Sorry Uncle Kev  Smiley

Erm, let's see-

Front brake discs are at the engineers having the rust scraped off -they really were pretty corroded after sitting outside for 3 years.

All the moving parts, (suspension, steering etc), need de-gritting & re-greasing. Loony's rural workshop yard was like a giant sand blasting cabinet & everything's covered in sand & grit.

Re-install the distributor with it's new drive gear & time it up -got to check with Mr Phunkie how much advance or retard the Pertronix electronic ignition should have. Got a mate who's a mobile mechanic with a timing light if needed.

Pull the very carefully installed dashboard back out & ask Mr Olds to take a look at the wiring -2 red wires under there that I'm really not sure about. Might be Earths, or un-used Live feeds, but they mean nothing to me.

Paint & fit the new main fuel tank in the pick-up bed. The reserve tank's already fitted & there are one way valves on the lines so it should run on one tank, but it may as well go in now. I've got new fuel filters to go in too.
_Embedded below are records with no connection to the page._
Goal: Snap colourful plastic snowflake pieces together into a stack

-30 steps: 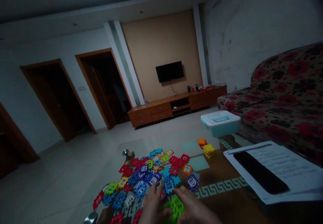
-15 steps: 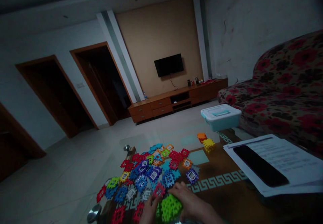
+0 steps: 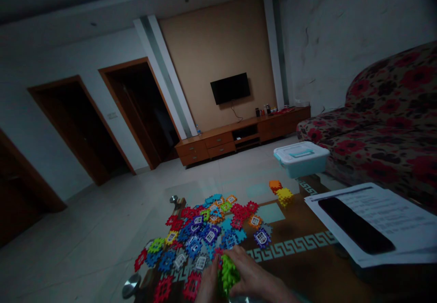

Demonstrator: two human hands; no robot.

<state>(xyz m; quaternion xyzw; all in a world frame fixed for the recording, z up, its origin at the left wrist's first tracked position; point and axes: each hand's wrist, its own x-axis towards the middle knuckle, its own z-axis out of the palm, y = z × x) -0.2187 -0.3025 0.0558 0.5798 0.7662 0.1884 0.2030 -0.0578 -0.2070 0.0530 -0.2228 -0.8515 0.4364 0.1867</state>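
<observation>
Both my hands hold a green interlocking plastic block piece [image 3: 228,275] at the bottom of the view. My left hand [image 3: 207,287] grips its left side. My right hand [image 3: 252,275] wraps over its right side and top. Just beyond them a heap of flat toothed building tiles [image 3: 208,234] in red, blue, purple, orange and green is spread over the glass-topped table [image 3: 300,266]. A small built orange and yellow cube pair [image 3: 280,192] stands farther back on the table.
White papers [image 3: 385,221] with a dark phone [image 3: 355,225] on them lie at the table's right. A teal lidded box [image 3: 300,157] sits on the floor by a floral sofa [image 3: 382,130]. A TV and low cabinet [image 3: 239,136] stand at the far wall.
The green piece has been turned from flat and broad to edge-on between my hands. My right hand shifted over its top. The view tilted slightly.
</observation>
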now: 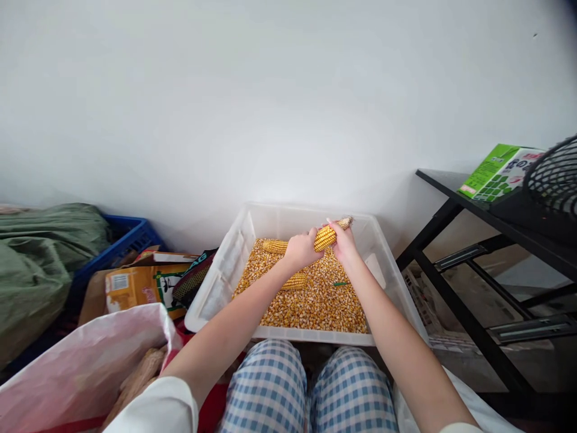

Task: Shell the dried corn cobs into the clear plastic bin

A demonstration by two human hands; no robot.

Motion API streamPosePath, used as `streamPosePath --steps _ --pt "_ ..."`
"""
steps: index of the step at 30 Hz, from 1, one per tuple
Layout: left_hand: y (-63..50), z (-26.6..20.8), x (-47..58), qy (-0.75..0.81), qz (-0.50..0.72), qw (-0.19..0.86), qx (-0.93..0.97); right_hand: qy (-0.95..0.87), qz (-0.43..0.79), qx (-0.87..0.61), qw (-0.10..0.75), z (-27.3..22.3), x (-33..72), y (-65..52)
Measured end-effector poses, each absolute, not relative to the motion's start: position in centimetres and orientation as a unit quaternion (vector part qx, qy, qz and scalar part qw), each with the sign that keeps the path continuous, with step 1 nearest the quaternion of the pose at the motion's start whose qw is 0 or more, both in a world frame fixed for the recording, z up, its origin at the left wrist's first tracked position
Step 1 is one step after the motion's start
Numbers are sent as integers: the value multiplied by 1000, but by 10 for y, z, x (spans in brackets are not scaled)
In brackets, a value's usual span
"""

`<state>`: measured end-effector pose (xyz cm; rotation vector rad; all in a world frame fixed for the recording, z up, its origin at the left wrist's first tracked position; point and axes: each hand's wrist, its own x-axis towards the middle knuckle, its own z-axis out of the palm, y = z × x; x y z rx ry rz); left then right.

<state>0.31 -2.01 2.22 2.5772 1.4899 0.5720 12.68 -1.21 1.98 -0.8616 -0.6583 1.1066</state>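
Observation:
Both hands grip one yellow ear of corn (325,239), tilted with its pale, dry tip up to the right. My left hand (303,250) is closed around its lower left end. Around its right part, near the tip, my right hand (343,242) is wrapped. Beneath them a translucent plastic bin (311,335) holds a thick layer of loose corn kernels (315,310). Two more ears lie on the kernels: one ear of corn (274,246) behind my left hand, another ear of corn (294,281) partly hidden by my left forearm. A small green piece (339,284) rests on the kernels.
A white wall (288,108) rises behind the bin. At left are a blue crate (135,234) with green cloth, an orange package (130,288) and a white bag (112,343). At right, a black metal-framed table (451,192) carries a green box (491,174) and a fan (554,177).

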Motion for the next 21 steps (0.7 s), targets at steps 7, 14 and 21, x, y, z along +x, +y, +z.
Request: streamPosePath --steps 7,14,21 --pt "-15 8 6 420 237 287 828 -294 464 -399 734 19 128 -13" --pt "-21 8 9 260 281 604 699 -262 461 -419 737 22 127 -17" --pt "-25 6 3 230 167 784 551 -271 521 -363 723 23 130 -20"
Biggest job is fitting the new stainless silencers. The old ones were scrapped cos I cut the flanges off them to re-use, (stainless flanges on mild steel pipes. The new set-up will be all stainless). Needs to be done in situ, so the flanges can be bolted to the system either side & the silencers propped between them & tacked in place, so that everything lines up. Then the mounting tabs can be welded to the silencers & the chassis, (already got stainless & mild steel flat strap & a bag of "bobbin" mounts. I took the floor panels out so it can be done from above rather than laying under the cab. My 150 MIG welder's got a reel of stainless wire in it ready for the job, but I'll have to rent a suitable generator for an afternoon.

After that, an afternoon of nuts & bolts stuff -putting the powder-coated floor panels back in, re-fitting the seatbelts. Door handles might be nice. Door mirrors, stuff like that.

Oh, & fire the engine up. I already know 2 of the core plugs leak -the rear 2 which are now the most awkward to get to obviously -but I've got a bottle of "K Seal" as you recommended so will need to keep topping up the rad' till the block warms up then bung that in & hopefully seal the plugs.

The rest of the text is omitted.